◆ WORK REQUIRED
Go through the data below and work out how many lines contain "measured"; the answer is the number alone.
━━ GIVEN MATERIAL ━━
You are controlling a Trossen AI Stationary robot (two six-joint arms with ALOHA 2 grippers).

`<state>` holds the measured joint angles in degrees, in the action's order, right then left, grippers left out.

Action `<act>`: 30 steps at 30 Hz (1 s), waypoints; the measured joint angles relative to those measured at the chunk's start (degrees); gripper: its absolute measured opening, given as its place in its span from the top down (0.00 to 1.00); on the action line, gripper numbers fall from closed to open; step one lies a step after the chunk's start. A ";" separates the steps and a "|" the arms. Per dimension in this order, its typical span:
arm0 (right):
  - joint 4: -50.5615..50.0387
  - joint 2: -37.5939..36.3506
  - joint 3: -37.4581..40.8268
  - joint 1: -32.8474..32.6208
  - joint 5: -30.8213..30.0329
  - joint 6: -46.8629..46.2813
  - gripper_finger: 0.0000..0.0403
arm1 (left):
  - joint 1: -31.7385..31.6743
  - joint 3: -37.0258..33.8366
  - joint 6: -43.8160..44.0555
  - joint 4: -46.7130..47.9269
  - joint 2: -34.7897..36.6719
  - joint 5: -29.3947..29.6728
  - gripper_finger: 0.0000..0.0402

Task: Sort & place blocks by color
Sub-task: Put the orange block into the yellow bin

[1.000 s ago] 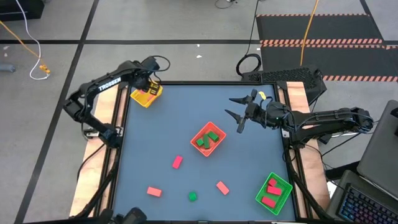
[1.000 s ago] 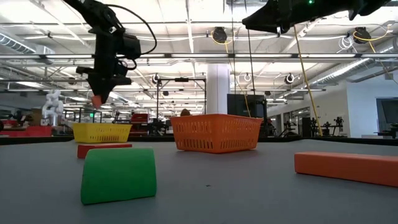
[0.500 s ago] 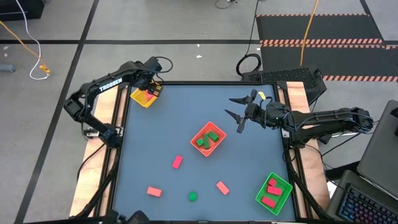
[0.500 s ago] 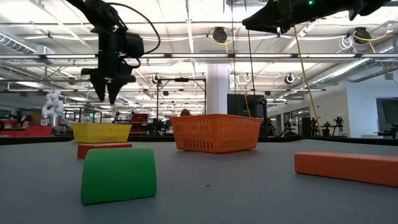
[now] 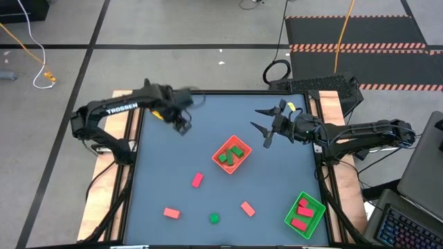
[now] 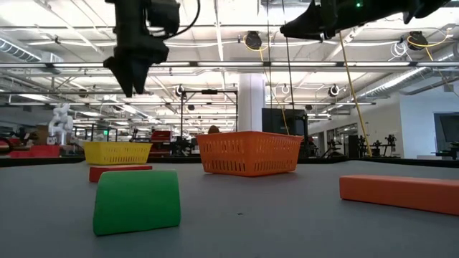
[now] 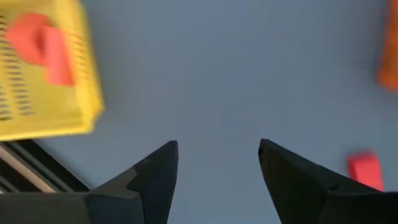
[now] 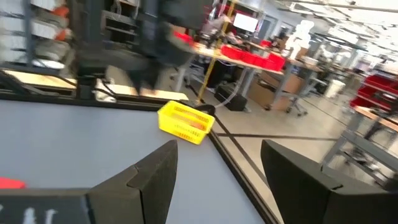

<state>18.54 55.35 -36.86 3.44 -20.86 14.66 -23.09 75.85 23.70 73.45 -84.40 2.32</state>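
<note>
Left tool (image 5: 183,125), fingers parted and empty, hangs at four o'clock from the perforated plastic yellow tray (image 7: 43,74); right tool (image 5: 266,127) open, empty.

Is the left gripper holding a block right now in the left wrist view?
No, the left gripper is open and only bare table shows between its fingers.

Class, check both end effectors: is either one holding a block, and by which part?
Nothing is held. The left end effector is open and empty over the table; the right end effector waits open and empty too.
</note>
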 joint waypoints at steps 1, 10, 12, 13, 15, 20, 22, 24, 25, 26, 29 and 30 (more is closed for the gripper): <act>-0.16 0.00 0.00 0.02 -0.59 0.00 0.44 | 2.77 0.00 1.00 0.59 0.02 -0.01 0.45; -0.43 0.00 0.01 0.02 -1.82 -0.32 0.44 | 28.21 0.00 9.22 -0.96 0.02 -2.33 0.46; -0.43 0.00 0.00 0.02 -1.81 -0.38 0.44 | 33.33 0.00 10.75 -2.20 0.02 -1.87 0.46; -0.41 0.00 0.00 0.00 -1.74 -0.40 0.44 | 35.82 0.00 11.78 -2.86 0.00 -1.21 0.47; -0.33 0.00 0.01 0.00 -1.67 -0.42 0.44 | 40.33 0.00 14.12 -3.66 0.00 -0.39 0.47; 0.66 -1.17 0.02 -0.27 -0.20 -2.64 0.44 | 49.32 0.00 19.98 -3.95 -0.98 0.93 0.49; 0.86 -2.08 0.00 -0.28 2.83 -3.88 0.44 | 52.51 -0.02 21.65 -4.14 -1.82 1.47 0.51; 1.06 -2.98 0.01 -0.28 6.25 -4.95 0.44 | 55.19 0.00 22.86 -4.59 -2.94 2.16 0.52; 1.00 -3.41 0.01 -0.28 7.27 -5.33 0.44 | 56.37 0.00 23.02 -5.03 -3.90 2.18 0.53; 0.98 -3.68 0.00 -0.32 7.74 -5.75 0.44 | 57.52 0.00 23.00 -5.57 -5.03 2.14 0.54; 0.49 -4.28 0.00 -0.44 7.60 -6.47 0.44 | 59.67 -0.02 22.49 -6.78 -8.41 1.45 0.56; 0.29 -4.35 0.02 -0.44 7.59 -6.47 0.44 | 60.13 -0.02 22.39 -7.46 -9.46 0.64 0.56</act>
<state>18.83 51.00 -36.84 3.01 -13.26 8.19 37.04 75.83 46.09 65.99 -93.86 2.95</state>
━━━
◆ RESULT OF THIS TASK
2